Everything sounded great. For the first time in a long time, a script written specifically for Argento was handed to him with the promise of full artistic freedom. The crowdfunding campaign was a huge success, exceeding with 119% to goal. With $195,633 raised by 1082 backers, The Sandman was coming. Hopes were that it’d be released in time for Christmas the following year. It has now been three years since the initial announcement. Sadly, The Sandman has yet to go into production.

So, what exactly happened? Personally, I was over the moon with excitement when the word first broke (I didn’t back the project as I was one broke mo-fo in 2014). I’ve stated this before, but to reiterate, Argento is a part of the Holy Trinity of directors that helped shape my genre tastes. Romero and Craven complete that particular trifecta. I was hungry for more info on this movie. Realizing there hadn’t been any substantial news regarding The Sandman in some time, I started to do some digging.

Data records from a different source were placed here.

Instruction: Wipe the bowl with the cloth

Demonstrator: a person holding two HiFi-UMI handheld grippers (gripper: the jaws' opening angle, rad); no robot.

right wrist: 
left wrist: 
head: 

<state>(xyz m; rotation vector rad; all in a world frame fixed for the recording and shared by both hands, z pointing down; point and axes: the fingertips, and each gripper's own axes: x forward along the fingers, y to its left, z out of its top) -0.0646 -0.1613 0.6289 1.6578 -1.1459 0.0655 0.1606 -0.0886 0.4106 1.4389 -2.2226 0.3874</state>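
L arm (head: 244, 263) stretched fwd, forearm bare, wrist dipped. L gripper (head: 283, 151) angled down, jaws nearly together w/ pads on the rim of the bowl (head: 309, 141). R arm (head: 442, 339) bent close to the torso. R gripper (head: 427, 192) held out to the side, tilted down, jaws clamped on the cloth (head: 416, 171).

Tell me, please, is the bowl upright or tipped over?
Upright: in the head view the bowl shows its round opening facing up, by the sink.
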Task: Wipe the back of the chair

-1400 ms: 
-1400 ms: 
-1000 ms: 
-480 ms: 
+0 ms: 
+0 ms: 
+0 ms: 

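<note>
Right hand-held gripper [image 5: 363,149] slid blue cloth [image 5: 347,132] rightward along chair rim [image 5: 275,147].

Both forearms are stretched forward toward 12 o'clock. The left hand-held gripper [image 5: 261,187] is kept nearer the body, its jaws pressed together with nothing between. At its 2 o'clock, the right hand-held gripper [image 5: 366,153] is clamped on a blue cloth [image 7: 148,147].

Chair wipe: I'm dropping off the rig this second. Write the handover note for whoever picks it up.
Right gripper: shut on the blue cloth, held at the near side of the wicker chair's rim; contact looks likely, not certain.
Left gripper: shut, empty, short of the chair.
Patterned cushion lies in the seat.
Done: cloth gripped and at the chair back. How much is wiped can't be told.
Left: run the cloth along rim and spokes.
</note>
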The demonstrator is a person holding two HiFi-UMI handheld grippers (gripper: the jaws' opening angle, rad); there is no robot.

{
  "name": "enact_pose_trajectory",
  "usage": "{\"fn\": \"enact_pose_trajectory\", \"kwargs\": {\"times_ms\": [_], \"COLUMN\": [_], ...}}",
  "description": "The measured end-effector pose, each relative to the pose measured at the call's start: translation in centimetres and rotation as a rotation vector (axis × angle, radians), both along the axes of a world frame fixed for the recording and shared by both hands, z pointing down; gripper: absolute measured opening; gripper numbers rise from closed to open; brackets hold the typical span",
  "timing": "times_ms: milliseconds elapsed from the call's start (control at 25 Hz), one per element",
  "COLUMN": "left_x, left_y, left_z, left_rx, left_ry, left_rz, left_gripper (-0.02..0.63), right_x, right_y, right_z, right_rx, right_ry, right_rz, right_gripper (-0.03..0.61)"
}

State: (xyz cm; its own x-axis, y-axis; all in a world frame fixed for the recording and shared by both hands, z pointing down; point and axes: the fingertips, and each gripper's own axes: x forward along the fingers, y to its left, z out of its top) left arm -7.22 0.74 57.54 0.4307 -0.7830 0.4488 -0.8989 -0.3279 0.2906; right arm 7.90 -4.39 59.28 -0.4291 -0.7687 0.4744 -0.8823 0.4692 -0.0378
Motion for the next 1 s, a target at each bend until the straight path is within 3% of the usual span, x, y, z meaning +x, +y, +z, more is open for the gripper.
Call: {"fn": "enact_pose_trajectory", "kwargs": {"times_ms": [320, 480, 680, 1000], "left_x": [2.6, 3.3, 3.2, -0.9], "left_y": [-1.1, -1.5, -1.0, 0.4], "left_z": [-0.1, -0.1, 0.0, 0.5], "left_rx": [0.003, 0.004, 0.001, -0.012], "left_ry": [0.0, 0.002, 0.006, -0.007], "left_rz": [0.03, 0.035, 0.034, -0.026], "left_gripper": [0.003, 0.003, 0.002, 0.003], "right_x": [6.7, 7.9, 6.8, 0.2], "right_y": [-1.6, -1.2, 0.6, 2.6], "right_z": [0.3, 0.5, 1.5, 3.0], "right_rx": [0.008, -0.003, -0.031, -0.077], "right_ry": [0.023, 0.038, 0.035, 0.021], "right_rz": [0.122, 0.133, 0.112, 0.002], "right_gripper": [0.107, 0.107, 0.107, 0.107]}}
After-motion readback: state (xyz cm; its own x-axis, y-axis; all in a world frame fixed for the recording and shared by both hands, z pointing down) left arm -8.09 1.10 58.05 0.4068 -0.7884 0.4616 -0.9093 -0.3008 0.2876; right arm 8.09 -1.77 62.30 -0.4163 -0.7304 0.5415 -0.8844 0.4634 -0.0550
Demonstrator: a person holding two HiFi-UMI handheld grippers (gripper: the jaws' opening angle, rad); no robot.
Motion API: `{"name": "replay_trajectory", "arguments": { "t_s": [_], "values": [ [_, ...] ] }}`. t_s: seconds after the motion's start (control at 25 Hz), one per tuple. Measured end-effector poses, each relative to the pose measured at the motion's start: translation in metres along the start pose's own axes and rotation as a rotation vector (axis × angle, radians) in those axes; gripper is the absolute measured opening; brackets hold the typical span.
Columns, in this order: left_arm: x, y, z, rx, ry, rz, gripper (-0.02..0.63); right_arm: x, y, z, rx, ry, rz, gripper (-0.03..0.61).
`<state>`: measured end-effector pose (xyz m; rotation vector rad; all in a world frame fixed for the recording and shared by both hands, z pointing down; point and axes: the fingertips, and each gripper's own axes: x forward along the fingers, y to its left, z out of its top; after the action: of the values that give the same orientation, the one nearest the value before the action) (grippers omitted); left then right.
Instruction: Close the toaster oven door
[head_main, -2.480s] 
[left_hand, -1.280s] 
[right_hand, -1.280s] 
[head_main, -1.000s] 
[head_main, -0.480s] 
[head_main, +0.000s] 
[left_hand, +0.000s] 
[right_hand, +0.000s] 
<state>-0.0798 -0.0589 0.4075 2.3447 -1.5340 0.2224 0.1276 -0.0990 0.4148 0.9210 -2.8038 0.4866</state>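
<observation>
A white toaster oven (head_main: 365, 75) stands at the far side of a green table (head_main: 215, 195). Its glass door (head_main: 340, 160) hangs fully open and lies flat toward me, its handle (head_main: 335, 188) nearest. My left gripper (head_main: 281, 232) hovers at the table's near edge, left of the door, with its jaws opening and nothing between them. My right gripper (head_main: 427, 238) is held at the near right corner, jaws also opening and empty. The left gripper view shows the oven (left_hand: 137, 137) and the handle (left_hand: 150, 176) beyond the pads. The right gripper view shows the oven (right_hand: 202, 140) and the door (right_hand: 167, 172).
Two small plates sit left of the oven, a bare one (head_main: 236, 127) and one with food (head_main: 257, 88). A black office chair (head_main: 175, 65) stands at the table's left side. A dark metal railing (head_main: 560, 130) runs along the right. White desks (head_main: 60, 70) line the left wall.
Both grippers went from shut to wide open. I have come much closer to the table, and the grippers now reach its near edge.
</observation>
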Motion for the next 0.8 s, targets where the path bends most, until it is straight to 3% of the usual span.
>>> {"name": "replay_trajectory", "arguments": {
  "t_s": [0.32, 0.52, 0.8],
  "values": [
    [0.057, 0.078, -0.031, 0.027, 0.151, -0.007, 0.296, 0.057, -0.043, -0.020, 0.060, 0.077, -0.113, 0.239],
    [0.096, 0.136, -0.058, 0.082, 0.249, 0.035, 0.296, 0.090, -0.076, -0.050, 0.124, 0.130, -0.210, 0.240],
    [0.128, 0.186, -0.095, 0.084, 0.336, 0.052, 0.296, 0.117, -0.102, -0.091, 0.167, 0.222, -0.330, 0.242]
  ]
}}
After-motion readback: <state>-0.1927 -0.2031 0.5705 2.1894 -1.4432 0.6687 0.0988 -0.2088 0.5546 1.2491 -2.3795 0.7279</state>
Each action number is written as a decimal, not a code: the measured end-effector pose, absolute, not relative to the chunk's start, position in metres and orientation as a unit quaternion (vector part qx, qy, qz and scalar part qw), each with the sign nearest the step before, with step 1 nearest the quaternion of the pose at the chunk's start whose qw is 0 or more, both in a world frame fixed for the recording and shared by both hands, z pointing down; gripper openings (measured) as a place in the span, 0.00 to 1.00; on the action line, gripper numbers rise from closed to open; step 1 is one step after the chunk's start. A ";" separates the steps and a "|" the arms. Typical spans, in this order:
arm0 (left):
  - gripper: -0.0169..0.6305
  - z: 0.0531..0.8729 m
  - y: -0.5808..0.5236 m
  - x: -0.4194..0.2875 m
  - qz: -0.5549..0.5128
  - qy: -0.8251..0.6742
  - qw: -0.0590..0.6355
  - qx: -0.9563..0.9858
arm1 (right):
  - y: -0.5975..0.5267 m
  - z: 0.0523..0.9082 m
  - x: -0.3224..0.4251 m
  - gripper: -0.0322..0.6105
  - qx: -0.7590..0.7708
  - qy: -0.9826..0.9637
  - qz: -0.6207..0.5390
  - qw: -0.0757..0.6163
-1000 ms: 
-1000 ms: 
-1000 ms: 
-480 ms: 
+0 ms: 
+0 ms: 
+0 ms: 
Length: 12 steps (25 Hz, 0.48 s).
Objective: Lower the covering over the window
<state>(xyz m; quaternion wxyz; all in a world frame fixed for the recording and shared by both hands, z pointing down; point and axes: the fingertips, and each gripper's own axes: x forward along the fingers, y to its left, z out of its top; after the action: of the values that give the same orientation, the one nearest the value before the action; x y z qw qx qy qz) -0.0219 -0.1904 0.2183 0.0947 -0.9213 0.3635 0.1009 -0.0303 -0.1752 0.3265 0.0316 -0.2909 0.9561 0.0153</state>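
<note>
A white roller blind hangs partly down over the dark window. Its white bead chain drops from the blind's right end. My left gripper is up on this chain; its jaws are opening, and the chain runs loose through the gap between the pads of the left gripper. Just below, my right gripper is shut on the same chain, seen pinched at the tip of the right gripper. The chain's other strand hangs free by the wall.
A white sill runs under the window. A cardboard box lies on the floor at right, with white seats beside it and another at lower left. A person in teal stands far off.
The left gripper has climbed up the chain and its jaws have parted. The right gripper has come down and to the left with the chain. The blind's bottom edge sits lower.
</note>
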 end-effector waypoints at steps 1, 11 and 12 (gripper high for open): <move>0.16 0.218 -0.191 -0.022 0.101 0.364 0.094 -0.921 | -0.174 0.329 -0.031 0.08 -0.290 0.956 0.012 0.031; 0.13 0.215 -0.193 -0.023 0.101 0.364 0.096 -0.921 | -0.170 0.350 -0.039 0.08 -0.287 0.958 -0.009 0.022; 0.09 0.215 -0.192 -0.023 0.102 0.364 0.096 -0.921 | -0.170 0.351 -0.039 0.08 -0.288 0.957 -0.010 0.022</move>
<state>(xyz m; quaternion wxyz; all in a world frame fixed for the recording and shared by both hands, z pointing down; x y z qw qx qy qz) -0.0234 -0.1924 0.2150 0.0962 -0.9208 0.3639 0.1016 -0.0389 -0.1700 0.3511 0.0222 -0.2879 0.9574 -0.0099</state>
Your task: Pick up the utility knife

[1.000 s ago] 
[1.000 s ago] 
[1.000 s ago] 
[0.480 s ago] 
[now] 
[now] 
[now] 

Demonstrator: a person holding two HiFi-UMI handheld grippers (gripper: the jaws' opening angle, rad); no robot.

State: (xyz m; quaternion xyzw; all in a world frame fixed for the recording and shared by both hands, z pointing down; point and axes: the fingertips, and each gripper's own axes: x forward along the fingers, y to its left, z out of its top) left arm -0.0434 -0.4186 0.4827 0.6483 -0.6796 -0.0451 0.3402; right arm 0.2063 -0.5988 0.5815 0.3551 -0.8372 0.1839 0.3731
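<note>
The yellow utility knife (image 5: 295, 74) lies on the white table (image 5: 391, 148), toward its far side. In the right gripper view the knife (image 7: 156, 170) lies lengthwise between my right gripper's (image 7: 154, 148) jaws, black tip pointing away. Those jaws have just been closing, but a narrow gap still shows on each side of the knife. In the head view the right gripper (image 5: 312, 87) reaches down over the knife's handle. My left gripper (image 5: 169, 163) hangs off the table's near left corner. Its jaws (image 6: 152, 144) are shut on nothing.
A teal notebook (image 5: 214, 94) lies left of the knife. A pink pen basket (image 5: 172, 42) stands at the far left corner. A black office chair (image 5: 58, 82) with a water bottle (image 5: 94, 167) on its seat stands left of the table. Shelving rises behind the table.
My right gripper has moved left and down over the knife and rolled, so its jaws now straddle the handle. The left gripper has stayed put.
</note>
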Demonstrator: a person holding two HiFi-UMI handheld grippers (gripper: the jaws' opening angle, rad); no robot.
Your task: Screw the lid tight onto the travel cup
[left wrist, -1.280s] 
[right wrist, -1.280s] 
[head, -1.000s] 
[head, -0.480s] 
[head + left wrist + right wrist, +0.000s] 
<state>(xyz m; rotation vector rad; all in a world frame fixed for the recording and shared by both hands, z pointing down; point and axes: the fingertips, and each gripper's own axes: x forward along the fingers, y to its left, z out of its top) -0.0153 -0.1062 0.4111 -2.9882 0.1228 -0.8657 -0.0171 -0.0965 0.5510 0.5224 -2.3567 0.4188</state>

It’s important to note that filmmaking is often a long, arduous journey. Projects can stop and start at the drop of a dime. Unfortunately, a lot of fans who put up their cash during the campaign have yet to receive their promised perks. Obviously, items such as copies of the film will have to wait, but what about signed posters? A quick peek at the comments on the Indiegogo page show a lot of anger from backers. People are requesting refunds and even labeling the campaign a “fraud.” Some commenters are more understanding but remain upset over the “Updates” which have come with less consistency as time has gone on. All hope is not lost, however. Argento has actually spoken on the matter. In August of last year, IndieWire interviewed Argento. In regards to The Sandman, he had this to say:

“Iggy Pop keeps asking, ‘How long do we have to wait on this film?’ Honestly, it’s not my fault. This film is a co-production by many different producers in different countries. They apparently can’t agree on a number of things, including where to shoot, locations, things like that. It goes on and on. I know it’s been dragging on. Time goes by and they haven’t reached an agreement. I must say that I myself have been thinking about some other projects in the meantime. I still need to work on them, think about them.”

While The Maestro’s patience might be wearing thin, he recently hinted at two possible projects in his near future. As quoted by Dark Universe, he stated, “Let’s see what will start first.” There was no confirmation that one of these could be The Sandman, but the producers have recently become more vocal about the production’s progress. Just last month, a post on the film’s Facebook page revealed that locations are locked (Ontario) and financing is still being secured. And those perks? On July 5th, a reminder to backers went out to make sure all mailing info was up to date. The signed posters were close to being shipped!

It’s certainly been a long journey for Dario Argento’s possible return to the sub-genre that made him a horror-household name. Here’s hoping the wait is worth it for fans and backers of the project.

Note: I attempted to reach out to “Team Sandman”. They did not respond to request for comment.